History of Longfin Koi
My account of the history of the longfin koi comes from Mr. Megumi Yoshida, a very well respected koi dealer from Japan for many years. I have had a chance to question a few other Japanese koi breeders and they have all agreed with the history.
A Japanese prince was a guest in Thailand when he was presented with some longfin Indonesian black carp. Upon his return to Japan, the black carp were turned over to one of the Prefectures. They then began breeding the Indonesian carp to nishikigoi (standard koi) in an attempt to produce new vigor and hardiness. After some experimentation, the offspring from the crosses were obtained by Mr. Suda. Mr. Suda produced some very impressive Longfin Kohaku, Showa, Utsuri and Sanke; he crossed these longfins into his standard koi bloodline. For a period of time, these longfins were very popular and demand was great. Then, it was declared that the longfin would not be allowed to compete in shows. This caused the popularity and demand for the fish to drop overnight.

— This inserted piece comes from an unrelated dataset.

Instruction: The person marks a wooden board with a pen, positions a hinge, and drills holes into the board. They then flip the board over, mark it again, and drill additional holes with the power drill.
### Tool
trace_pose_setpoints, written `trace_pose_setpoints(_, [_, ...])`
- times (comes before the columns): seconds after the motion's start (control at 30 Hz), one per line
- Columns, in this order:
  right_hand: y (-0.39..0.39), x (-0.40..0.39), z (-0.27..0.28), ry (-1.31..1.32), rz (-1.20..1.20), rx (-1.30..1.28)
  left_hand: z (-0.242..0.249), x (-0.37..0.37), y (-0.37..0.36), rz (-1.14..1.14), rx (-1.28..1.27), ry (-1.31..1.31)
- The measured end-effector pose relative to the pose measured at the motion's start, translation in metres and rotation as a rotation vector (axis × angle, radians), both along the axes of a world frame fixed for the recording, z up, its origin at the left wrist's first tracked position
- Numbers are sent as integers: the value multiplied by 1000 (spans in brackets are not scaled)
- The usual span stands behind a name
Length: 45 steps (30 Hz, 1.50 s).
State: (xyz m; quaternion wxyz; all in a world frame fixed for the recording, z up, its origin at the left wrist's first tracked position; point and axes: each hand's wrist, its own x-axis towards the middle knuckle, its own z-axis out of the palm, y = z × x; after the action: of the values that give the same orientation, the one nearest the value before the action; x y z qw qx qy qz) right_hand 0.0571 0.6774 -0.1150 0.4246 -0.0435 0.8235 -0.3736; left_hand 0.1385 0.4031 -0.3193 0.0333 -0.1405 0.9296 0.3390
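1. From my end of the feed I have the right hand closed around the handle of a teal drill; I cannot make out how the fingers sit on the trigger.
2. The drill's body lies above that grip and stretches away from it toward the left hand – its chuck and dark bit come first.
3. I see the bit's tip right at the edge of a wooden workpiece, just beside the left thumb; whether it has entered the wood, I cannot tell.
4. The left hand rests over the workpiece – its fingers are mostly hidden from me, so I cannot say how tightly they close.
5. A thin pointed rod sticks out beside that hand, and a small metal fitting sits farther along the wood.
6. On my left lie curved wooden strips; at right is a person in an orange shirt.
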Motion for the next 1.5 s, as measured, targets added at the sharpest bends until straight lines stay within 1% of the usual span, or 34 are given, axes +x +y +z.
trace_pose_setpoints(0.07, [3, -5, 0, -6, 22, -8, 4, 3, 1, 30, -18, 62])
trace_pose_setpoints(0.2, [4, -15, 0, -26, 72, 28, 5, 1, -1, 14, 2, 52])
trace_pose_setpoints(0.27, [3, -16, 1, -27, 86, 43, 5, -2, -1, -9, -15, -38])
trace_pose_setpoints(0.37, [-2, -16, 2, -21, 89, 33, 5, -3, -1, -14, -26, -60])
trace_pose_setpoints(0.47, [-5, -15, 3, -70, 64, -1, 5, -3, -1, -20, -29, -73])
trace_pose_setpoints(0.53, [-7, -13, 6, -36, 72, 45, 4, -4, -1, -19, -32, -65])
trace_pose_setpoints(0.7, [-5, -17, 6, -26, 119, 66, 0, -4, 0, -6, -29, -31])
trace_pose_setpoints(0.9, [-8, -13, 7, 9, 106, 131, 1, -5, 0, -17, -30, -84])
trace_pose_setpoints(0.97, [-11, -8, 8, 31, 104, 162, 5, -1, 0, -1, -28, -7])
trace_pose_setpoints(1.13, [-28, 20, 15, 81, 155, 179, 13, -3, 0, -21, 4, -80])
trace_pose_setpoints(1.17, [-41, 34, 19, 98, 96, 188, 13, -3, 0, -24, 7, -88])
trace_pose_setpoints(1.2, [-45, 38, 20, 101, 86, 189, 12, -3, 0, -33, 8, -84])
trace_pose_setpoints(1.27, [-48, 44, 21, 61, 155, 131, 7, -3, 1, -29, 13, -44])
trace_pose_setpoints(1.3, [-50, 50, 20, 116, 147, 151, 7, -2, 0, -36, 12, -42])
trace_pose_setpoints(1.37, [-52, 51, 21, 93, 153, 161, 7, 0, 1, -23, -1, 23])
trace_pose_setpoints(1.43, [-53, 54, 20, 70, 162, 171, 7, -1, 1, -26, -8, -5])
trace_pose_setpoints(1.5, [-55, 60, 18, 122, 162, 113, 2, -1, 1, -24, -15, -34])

After a time of near oblivion, the popularity of the longfin slowly grew in the United States. Customers were becoming more intrigued with the beauty of the long flowing fins and were less concerned with entering the fish in a show. Several breeders continued crossing the longfin with standard koi to produce a higher quality fish. A good number of fish were now being produced that were excellent representatives of many of the standard koi patterns. Because of demand, numerous Japanese and United States’ breeders are now producing longfin again. There is a lot of room for improvement, but the quality improves with each season.
Longfin koi are known by numerous names. Butterfly koi, water dragons, dragon carp and hirenagagoi (hire=fin, naga=long, goi=koi) are just some of the names used. They will never compete against standard koi in a koi show. Judging standards do not reward extremely long fins and shouldn't. Actually the finnage would be a demerit instead of a plus. Many shows are now including a special category for longfins which allows them to be judged amongst themselves under their own set of standards. This now gives a special place for longfins to be displayed and for more people to enjoy their unique beauty. As the popularity of longfin koi grows, their significance in koi shows may become greater. But, the majority of koi owners do not show fish and only own fish to enjoy their individual beauty. The flowing gracefulness of the longfin koi will make them popular with koi keepers long into the future.